Reproduce word for word the lines from the beginning of the entries to the line with "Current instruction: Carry", both included, but none of the pictures.

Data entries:
========================================================================
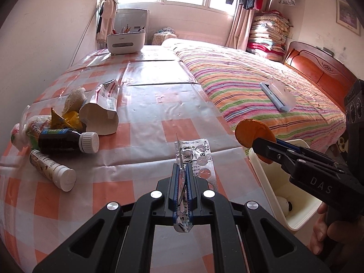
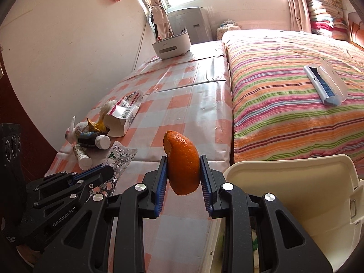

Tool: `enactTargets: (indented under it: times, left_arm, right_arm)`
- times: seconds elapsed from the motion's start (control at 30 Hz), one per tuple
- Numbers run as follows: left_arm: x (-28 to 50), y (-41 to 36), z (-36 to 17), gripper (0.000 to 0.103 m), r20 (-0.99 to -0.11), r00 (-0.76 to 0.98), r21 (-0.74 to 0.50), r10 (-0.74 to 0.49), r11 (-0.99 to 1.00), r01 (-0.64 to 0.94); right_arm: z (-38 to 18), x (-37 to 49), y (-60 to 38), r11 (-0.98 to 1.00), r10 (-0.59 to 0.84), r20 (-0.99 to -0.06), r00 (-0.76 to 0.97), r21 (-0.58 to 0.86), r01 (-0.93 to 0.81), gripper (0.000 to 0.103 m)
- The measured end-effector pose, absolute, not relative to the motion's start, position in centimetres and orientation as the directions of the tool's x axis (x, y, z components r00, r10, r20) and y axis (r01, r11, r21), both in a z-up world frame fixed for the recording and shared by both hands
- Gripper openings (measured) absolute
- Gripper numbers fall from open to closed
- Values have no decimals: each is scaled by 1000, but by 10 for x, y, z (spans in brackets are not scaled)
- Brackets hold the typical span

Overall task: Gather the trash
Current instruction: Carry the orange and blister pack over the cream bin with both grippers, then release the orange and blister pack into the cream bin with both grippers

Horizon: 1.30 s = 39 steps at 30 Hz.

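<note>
**Mia:** What does the left gripper (image 1: 183, 170) hold?

**Ben:** Its two blue fingers (image 1: 174, 182) pinch a shiny pill sheet (image 1: 200, 159). The sheet sticks up above the checked table (image 1: 145, 113). The pill spots look popped and flat.

**Mia:** And the right gripper (image 2: 183, 170)?

**Ben:** It squeezes a piece of orange peel (image 2: 183, 163) between its fingers. The peel hangs in the air, near the table's edge and just beside the white bin (image 2: 295, 195).

**Mia:** Where is the bin?

**Ben:** It sits low, next to the table, by the striped bed (image 2: 284, 91). Something white with a dark spot lies in the bottom of it.

**Mia:** Is there more trash?

**Ben:** Yes, a pile by the wall. A dark bottle (image 1: 66, 141) with a white cap lies on its side. A small white tube (image 1: 52, 170) lies just in front of it. A torn paper box (image 1: 100, 111) lies open behind them. A yellow wrapper (image 1: 66, 118) and a plastic bag (image 1: 22, 127) are squashed in there too.

**Mia:** What sits far away on the table?

**Ben:** A white holder (image 1: 126, 41) with pens in it.
</note>
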<state>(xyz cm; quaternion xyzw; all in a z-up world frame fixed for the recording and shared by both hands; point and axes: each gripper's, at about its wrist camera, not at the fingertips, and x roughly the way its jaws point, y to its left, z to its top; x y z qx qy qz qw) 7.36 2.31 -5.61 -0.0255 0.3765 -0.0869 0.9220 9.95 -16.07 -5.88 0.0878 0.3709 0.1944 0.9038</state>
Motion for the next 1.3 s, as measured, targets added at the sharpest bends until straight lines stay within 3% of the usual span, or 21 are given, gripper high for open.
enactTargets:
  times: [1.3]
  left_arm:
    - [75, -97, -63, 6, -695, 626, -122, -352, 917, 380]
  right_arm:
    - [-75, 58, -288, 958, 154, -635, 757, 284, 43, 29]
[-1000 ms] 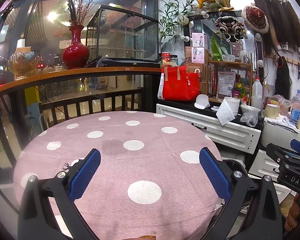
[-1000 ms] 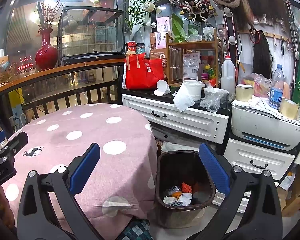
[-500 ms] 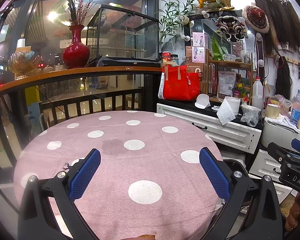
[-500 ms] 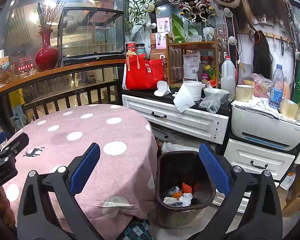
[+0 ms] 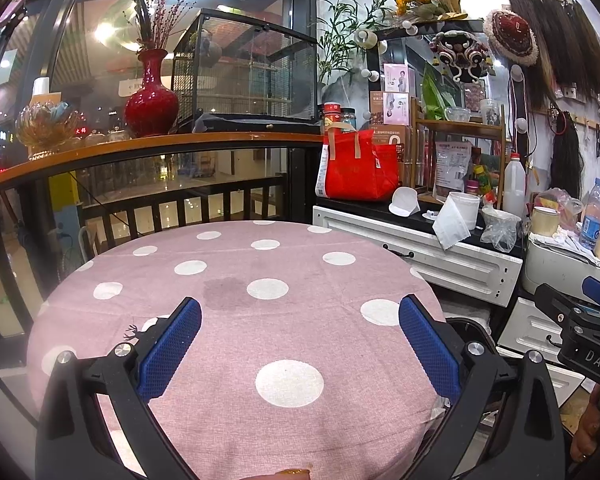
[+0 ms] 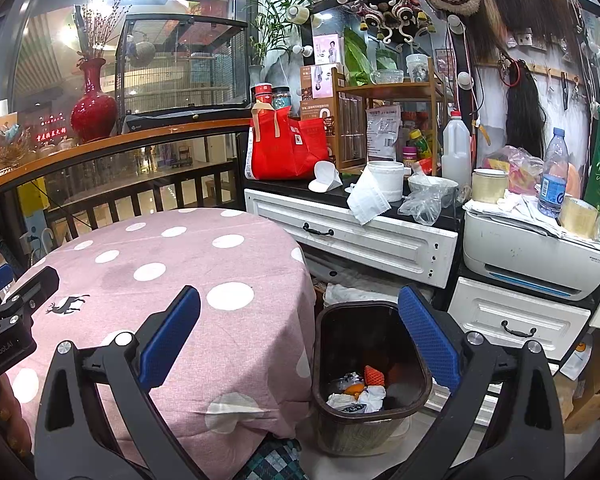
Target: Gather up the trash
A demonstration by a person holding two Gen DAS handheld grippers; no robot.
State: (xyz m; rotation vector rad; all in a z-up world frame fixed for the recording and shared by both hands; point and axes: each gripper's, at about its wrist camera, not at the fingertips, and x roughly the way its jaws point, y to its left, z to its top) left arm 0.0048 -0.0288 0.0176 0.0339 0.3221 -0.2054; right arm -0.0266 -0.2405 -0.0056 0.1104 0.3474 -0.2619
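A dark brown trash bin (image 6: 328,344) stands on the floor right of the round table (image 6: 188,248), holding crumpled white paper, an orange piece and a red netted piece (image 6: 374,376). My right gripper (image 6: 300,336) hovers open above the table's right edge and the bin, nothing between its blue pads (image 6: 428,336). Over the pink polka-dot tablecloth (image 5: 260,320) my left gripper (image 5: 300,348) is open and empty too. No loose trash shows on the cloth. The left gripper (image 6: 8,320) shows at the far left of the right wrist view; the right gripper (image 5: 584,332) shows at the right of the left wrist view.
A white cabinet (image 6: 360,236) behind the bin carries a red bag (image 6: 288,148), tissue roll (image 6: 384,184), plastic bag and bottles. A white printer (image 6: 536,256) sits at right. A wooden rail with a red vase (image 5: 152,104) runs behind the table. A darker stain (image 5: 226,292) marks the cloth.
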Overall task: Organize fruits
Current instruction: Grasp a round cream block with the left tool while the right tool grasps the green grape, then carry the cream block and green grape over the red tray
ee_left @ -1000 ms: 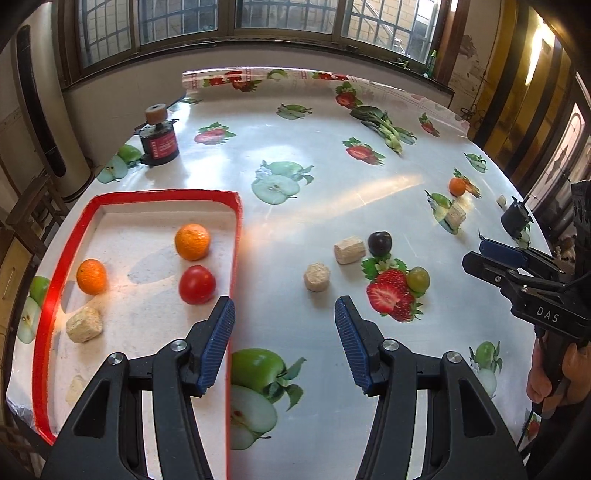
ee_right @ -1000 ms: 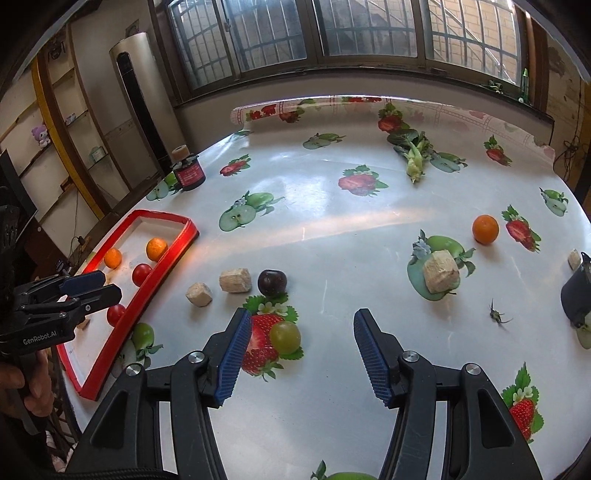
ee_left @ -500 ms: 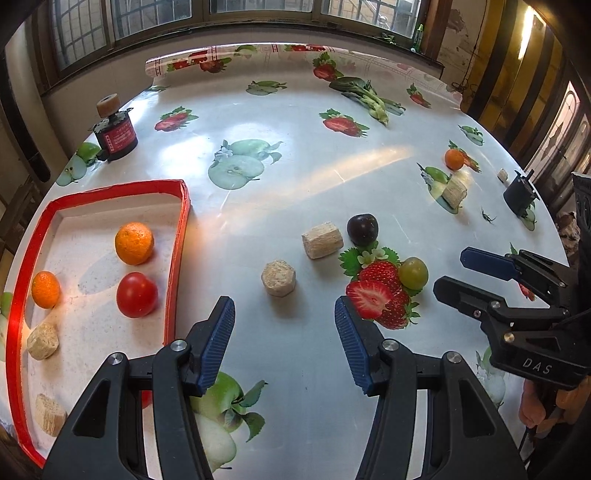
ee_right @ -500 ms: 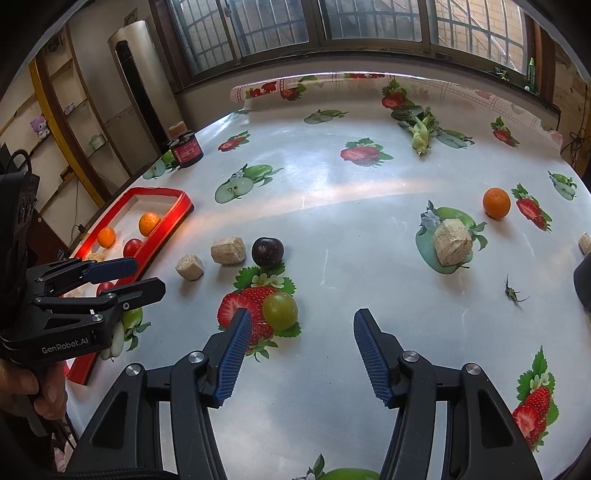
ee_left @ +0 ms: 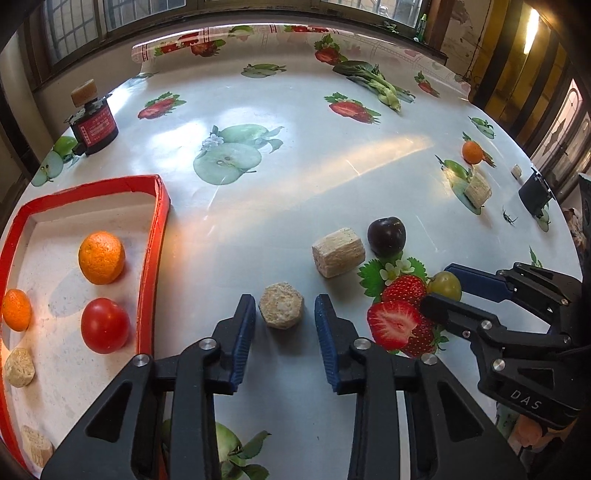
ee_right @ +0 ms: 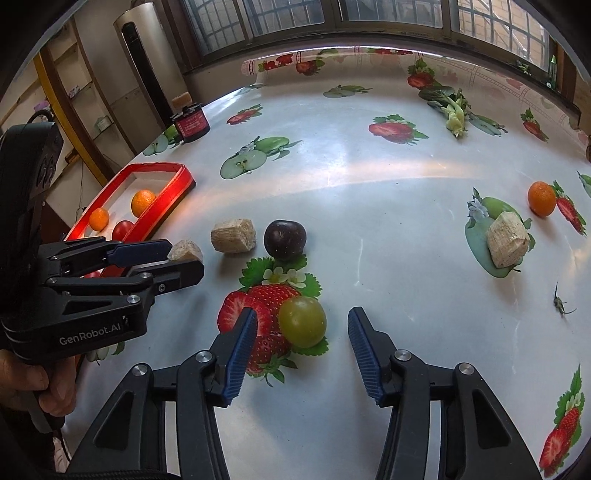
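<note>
Fingers (ee_left: pixel 246 334) of the left gripper (ee_left: pixel 284 325) are being closed around the hexagonal block (ee_left: pixel 281 310) now framed between them, pads not yet touching. Same for the right gripper (ee_right: pixel 301 341): the green grape (ee_right: pixel 302 321) is now bracketed, not yet squeezed, so two pickups for the red tray (ee_left: pixel 153 236) look underway.

Barred windows (ee_right: pixel 388 18) along the far wall, daylight entering; tall standing air conditioner (ee_right: pixel 147 62) in the corner; yellow-framed wall shelves (ee_right: pixel 74 107); fruit-print tablecloth (ee_left: pixel 295 192) glaring.
</note>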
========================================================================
Reply to the task:
Tool: `enactTargets: (indented under it: times, left_arm, right_arm)`
- times: seconds elapsed from the motion's start (control at 30 Hz), one per tuple
- Numbers run as follows: left_arm: x (-28 to 50), y (-41 to 36), z (-36 to 17), gripper (0.000 to 0.103 m), r20 (-0.99 to -0.11), r00 (-0.76 to 0.98), r21 (-0.74 to 0.50), r10 (-0.74 to 0.49), r11 (-0.99 to 1.00), r01 (-0.64 to 0.94); right_arm: z (-38 to 18), x (-37 to 49), y (-60 to 38), r11 (-0.98 to 1.00), r10 (-0.59 to 0.84), r20 (-0.99 to -0.06), r00 (-0.76 to 0.97), r21 (-0.58 to 0.86), r01 (-0.93 to 0.81), gripper (0.000 to 0.103 m)
- The measured end-effector pose, absolute, not relative to the motion's start, position in centimetres and orientation as the directions of the tool's x axis (x, y, z components r00, r10, r20) and y axis (r01, r11, r21), both in a z-up world frame fixed for the recording and shared by both hands
- Gripper openings (measured) absolute
- Gripper numbers fall from open to closed
- Values have no decimals: each is scaled by 1000, but by 10 for x, y, z (spans in brackets are not scaled)
- Brackets hold the typical span

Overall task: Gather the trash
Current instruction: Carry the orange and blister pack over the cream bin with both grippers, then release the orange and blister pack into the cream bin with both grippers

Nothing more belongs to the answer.